今日は焼き鯖定食だ。昨日の味噌煮とは違う。塩焼き。皮がぱりっとしていて、脂がじゅっと出る。大根おろしにポン酢を垂らして、鯖の上に乗せた。箸で身を崩して、大根おろしと一緒に口に入れた。酸味と脂のバランスがいい。白飯が進む。
園田がスマホを見ながら箸を止めた。
「篠塚さん。管理局が高梨部長にも接触しているみたいです」
「高梨に?」
「はい。元C-087の管理責任者として、スフィア在籍時の運用記録を求めているらしいと。探索者掲示板に情報が出ています」
掲示板の情報がどこまで正確か分からない。だが、管理局がスフィアに資料を要求するのは自然な流れだ。C-087はもともとスフィアが持っていた物件だ。三年間放置していた間の記録がある。
「高梨さん、応じるかな」
「分かりません。でも、管理局からの正式要請なら断れないでしょう」
真凛が漬物をかじりながら言った。
「高梨部長が何を出すかによっては、スフィアの管理不備が記録に残ります。C-087に超深層があることを知らなかった――あるいは知っていて放置していたとなれば、スフィアの責任問題になります」
「会社に不利な資料を出すかどうか、か」
「はい。高梨部長は、止めきれなかった人です。でも、無罪ではない」
真凛の声が静かだった。事実を並べているだけの声。感情は入れていない。だが、真凛が高梨をどう見ているかは、言葉の選び方に出ている。
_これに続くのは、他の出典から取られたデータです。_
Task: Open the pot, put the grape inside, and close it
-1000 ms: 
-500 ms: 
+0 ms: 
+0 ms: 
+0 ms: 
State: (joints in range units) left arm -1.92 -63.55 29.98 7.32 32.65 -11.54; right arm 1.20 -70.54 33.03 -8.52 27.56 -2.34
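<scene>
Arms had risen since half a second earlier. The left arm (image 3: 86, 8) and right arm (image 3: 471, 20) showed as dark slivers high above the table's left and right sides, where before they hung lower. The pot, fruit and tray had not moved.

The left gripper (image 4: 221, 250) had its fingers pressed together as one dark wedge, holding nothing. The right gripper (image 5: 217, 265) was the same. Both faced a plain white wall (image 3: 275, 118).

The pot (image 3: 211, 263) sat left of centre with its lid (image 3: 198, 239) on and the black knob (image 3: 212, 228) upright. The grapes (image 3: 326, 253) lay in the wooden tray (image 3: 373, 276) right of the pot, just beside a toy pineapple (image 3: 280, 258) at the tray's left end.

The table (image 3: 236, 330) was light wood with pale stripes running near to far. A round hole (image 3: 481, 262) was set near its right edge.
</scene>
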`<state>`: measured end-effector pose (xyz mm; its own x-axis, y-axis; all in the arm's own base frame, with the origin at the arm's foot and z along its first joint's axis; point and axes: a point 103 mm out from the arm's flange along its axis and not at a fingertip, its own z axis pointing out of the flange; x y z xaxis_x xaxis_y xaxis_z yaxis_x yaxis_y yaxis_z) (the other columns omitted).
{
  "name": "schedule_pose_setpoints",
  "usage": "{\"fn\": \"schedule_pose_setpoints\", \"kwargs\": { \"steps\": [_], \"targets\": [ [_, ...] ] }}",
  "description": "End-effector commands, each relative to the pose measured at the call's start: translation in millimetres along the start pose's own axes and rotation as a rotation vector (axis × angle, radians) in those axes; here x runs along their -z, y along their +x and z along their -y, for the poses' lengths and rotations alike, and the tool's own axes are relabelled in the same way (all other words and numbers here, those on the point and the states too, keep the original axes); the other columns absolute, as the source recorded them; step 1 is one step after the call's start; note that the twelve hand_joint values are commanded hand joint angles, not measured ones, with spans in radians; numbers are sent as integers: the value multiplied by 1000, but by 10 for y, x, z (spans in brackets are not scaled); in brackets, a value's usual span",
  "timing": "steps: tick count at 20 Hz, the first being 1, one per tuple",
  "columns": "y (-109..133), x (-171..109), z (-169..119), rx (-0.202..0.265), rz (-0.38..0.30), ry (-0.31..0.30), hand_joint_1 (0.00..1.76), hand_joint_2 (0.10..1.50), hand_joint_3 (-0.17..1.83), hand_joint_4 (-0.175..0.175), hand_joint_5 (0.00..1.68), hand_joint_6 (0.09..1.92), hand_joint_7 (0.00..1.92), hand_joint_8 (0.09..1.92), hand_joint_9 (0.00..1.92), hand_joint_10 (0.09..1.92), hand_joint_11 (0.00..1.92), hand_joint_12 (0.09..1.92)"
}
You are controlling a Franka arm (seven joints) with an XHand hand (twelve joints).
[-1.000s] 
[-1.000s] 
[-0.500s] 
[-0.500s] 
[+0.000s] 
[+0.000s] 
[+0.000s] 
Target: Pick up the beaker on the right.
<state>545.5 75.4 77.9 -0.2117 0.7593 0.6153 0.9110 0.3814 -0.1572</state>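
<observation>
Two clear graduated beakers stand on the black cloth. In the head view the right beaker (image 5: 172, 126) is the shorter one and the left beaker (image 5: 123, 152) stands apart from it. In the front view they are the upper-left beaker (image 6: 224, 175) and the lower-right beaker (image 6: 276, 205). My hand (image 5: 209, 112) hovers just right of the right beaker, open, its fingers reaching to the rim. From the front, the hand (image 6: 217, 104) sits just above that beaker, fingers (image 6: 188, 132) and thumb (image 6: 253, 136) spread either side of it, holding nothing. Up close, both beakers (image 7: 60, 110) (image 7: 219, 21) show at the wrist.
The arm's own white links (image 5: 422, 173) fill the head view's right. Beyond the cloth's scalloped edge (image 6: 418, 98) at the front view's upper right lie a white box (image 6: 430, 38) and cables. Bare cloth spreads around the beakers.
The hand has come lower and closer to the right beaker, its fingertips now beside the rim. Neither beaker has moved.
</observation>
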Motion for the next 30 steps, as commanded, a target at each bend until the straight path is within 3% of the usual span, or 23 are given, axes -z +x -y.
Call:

じいさんが味噌汁を置いてくれた。わかめとねぎ。湯気が立っている。
「遥一」
「ん」
「お前のところ、大変そうだな」
「大変なのは真凛だよ」
「お前もだ。顔が曇ってる」
じいさんの目が、カウンター越しにまっすぐ俺を見ていた。詮索はしない。ただ、見ている。
「……大丈夫だよ。飯がうまいから」
「そうか」
味噌汁を啜った。出汁が胃に沁みた。
管理局の条件は飲むしかない。だが、飲み方は選べる。真凛がそれをやってくれる。
問題は——高梨がどう動くか、だ。